Однажды, совсем незадолго до войны, наш математик, профессор Ю. О. Гурвиц, известный в то время в своей области специалист, привел с собой на наш урок юношу в форме танкиста, недавно окончившего свое военное училище и уже куда-то направленного для прохождения службы. Юлий Осипович представил нам его как своего любимого ученика, говорил старик о нем так трогательно, что голос у него дрожал. Весь урок парень простоял у стенки, почему-то не захотел сесть за парту на свободное место. Его глаза не отрывались от нашего учителя, который время от времени тоже нежно поглядывал на своего ученика. Это было прощание. Старик, конечно, знал это. Наверное, нечто подобное, пусть и не так осознанно, ощущал и парень. Неправдоподобно юный для военной формы (таким я и вижу его сейчас), розовый, свежий, чистый, подтянутый, весь устремленный вперед, он, видимо догадывался, что происходило в душе учителя.

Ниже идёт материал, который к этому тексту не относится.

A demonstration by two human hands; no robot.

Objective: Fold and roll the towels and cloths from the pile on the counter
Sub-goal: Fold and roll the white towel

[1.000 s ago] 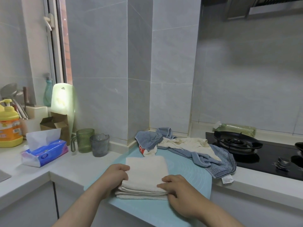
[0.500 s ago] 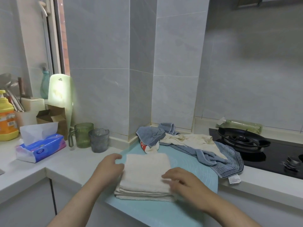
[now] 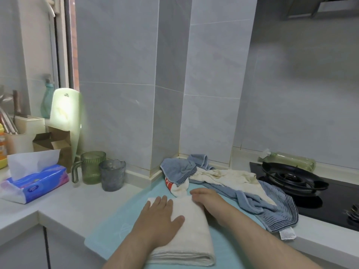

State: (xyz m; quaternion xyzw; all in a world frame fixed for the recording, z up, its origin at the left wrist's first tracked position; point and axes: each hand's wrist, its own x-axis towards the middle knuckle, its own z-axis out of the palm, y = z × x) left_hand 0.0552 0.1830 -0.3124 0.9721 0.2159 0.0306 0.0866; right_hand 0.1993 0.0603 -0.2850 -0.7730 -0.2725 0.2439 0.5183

Неслышная мелодия этого диалога двух сердец, ученика и учителя, юноши и старика, и сегодня звучит для меня как пророческий реквием по целому поколению, шагнувшему со школьной скамьи прямо в войну и смерть. Из военных воспоминаний у меня в голове навсегда осталось несколько картин, четко запечатленных сцен, словно фотографий. Они в чем-то случайны, не обязательно многозначительны, но вот врезались в память. Первой в ряду таких «фотографий» памяти стоит именно тот урок математики. С него начинается моя личная история войны. Со взглядов, которыми обменялись перед вечным прощанием учитель и его ученик.